Exercise objective:
Print the data that follows, exactly and completely.
--- Exercise data Enclosed Below ---
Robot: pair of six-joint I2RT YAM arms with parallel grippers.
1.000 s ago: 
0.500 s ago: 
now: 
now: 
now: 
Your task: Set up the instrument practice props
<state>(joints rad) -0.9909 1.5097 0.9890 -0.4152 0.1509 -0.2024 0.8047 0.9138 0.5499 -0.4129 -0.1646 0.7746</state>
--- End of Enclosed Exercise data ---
Response to this task:
Robot: pair of six-joint I2RT YAM arms with parallel grippers.
1.000 s ago: 
0.500 s ago: 
now: 
now: 
now: 
Your task: Set up the instrument practice props
<state>(joints rad) -0.9909 1.5097 0.9890 -0.4152 0.1509 -0.2024 0.8047 0.9138 0.5499 -0.4129 -0.1646 0.7746</state>

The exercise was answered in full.